- _AIM OF THE EXERCISE_
Copy, word for word, the lines of the entries below between the one with "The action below" and the one with "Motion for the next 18", inclusive, and leave out everything else.

┌─ EXTRACTED ENTRIES

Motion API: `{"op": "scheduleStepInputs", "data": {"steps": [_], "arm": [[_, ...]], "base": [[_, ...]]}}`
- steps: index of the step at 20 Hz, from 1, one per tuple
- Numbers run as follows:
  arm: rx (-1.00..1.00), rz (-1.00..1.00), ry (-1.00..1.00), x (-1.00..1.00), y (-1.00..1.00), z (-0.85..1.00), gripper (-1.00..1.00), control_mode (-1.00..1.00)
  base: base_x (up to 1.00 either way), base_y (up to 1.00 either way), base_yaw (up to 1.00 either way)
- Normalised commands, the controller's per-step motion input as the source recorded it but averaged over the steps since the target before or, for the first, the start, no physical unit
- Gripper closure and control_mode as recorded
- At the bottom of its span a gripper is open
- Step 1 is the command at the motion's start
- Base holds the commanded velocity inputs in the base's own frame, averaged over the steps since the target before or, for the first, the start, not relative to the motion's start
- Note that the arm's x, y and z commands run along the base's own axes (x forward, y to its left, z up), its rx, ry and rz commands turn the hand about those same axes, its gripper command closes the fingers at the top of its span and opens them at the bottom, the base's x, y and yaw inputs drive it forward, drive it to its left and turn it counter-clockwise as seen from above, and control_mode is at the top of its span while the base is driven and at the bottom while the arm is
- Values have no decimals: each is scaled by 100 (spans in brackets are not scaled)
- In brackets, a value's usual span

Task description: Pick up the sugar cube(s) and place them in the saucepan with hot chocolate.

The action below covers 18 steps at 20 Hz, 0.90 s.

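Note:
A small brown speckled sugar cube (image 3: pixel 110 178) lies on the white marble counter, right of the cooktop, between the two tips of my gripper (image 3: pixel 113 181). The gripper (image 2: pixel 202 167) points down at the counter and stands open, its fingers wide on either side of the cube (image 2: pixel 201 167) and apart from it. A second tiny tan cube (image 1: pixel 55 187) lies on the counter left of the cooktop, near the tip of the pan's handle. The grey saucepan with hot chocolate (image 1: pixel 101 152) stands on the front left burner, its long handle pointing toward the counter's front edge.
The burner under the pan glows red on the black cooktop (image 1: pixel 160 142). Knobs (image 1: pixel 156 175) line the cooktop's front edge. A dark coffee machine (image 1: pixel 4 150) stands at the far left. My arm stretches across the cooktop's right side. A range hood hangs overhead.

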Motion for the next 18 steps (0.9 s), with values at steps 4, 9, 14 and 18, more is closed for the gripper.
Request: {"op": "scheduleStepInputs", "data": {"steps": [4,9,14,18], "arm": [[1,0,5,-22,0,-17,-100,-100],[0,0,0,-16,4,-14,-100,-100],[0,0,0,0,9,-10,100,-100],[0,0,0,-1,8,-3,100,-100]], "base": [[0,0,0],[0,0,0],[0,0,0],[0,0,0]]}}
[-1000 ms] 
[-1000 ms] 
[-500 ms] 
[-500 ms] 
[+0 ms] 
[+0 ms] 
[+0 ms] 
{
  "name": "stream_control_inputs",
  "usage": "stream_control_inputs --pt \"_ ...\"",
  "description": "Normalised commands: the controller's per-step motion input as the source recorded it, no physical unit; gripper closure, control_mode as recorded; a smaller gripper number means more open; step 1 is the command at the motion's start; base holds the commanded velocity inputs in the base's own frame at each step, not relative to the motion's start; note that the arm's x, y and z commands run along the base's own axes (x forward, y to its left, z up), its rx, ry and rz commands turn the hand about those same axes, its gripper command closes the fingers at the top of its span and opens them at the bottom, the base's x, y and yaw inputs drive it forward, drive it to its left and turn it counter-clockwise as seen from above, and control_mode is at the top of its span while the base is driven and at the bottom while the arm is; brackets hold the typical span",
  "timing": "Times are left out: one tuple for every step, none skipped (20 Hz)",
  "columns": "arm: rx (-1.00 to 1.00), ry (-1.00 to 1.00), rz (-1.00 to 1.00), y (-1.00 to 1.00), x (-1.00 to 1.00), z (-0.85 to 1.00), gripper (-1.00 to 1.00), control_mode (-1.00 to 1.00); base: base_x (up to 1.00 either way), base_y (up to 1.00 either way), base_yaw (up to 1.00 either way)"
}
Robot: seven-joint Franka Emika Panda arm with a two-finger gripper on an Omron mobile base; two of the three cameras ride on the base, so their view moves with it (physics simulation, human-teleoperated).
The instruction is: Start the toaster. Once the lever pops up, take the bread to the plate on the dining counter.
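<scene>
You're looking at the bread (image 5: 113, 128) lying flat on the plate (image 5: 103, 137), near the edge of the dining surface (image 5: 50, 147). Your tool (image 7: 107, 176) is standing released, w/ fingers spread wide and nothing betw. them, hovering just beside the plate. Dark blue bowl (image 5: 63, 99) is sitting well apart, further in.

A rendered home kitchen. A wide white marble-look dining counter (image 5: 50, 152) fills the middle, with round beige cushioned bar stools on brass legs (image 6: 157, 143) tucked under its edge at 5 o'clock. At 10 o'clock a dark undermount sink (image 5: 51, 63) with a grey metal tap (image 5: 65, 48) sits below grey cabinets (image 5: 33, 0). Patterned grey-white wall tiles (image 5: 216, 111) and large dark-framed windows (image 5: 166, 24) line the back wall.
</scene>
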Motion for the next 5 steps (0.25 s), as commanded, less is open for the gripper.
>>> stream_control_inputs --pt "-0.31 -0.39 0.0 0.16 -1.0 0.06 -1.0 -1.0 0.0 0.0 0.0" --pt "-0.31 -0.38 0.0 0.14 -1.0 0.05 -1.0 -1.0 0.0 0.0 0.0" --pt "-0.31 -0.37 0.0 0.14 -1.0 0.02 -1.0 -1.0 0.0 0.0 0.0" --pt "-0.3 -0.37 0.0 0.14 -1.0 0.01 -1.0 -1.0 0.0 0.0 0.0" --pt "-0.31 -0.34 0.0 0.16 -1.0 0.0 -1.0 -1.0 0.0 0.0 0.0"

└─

- _ANSWER SECTION_
The action below covers 18 steps at 20 Hz, 0.90 s.

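Note:
A small brown speckled sugar cube (image 3: pixel 110 178) lies on the white marble counter, right of the cooktop, between the two tips of my gripper (image 3: pixel 113 181). The gripper (image 2: pixel 202 167) points down at the counter and stands open, its fingers wide on either side of the cube (image 2: pixel 201 167) and apart from it. A second tiny tan cube (image 1: pixel 55 187) lies on the counter left of the cooktop, near the tip of the pan's handle. The grey saucepan with hot chocolate (image 1: pixel 101 152) stands on the front left burner, its long handle pointing toward the counter's front edge.
The burner under the pan glows red on the black cooktop (image 1: pixel 160 142). Knobs (image 1: pixel 156 175) line the cooktop's front edge. A dark coffee machine (image 1: pixel 4 150) stands at the far left. My arm stretches across the cooktop's right side. A range hood hangs overhead.
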
Motion for the next 18 steps (0.9 s), with values at steps 4, 9, 14 and 18, more is closed for the gripper.

Nothing else belongs to this answer.